About this exercise: I'd like an exact copy of every line from the start of the entries below through the line containing "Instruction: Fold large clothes", please.

━━━━━ Study material

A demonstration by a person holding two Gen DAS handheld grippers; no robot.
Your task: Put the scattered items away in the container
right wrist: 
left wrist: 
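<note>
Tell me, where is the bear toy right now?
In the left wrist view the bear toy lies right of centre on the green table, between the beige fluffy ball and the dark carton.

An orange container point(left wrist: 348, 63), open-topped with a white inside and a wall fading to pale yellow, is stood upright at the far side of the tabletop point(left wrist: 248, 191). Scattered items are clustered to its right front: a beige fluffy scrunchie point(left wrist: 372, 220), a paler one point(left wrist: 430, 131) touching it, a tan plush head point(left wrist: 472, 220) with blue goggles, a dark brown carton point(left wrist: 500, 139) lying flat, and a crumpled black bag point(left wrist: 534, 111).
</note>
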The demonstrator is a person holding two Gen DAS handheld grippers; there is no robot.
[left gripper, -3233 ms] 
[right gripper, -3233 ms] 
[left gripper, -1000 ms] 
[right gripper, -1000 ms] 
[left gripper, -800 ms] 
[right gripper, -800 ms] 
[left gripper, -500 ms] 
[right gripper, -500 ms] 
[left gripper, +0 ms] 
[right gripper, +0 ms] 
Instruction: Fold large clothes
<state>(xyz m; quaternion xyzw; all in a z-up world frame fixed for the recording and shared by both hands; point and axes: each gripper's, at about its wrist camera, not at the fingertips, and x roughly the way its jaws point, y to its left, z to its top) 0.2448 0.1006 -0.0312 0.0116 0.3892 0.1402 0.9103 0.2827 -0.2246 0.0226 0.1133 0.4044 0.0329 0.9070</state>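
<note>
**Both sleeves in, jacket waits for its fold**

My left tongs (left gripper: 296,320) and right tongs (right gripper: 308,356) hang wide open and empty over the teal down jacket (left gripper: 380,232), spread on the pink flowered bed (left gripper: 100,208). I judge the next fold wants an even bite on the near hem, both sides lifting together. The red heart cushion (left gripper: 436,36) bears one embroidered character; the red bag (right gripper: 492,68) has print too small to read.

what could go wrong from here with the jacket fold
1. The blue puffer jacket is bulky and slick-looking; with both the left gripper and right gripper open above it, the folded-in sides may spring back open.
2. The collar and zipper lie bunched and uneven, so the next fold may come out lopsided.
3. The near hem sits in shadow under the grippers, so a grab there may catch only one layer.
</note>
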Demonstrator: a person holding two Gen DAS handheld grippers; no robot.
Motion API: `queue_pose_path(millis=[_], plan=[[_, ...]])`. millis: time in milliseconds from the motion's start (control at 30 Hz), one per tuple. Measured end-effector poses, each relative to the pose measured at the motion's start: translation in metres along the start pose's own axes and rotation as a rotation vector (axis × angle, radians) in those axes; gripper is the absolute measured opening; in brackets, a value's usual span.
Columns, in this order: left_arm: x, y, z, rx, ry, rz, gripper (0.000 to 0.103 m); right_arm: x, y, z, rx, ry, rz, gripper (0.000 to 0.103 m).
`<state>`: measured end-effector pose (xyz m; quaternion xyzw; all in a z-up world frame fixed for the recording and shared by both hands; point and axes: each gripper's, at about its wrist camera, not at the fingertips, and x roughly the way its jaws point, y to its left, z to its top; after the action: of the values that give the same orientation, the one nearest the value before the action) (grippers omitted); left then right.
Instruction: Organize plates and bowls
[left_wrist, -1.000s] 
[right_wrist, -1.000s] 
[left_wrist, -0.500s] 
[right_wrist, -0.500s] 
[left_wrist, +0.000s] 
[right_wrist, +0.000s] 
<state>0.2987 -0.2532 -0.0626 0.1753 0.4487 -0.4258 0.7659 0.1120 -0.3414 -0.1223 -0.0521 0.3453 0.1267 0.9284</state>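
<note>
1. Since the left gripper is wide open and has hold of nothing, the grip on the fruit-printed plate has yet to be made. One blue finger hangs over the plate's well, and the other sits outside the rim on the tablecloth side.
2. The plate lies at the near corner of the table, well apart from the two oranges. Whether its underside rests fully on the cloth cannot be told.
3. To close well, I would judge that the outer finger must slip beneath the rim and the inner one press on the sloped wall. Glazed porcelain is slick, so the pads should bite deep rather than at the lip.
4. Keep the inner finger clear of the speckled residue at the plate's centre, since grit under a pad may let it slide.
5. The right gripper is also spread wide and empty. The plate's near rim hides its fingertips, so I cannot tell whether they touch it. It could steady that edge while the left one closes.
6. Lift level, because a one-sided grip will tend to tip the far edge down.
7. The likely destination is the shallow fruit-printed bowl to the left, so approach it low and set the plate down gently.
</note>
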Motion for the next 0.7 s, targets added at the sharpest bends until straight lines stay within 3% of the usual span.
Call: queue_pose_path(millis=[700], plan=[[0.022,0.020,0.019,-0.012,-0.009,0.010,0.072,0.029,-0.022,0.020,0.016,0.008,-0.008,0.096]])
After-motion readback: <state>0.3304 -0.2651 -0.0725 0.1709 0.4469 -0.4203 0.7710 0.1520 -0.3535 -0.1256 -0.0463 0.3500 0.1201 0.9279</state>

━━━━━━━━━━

Solution to the exercise:
A demonstration by a person holding two Gen DAS handheld grippers; no robot.
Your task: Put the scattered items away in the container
right wrist: 
left wrist: 
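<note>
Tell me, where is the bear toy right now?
In the left wrist view the bear toy lies right of centre on the green table, between the beige fluffy ball and the dark carton.

An orange container point(left wrist: 348, 63), open-topped with a white inside and a wall fading to pale yellow, is stood upright at the far side of the tabletop point(left wrist: 248, 191). Scattered items are clustered to its right front: a beige fluffy scrunchie point(left wrist: 372, 220), a paler one point(left wrist: 430, 131) touching it, a tan plush head point(left wrist: 472, 220) with blue goggles, a dark brown carton point(left wrist: 500, 139) lying flat, and a crumpled black bag point(left wrist: 534, 111).
</note>
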The demonstrator is a person holding two Gen DAS handheld grippers; there is no robot.
[left gripper, -3233 ms] 
[right gripper, -3233 ms] 
[left gripper, -1000 ms] 
[right gripper, -1000 ms] 
[left gripper, -800 ms] 
[right gripper, -800 ms] 
[left gripper, -500 ms] 
[right gripper, -500 ms] 
[left gripper, +0 ms] 
[right gripper, +0 ms] 
Instruction: Fold large clothes

The output for this exercise is complete.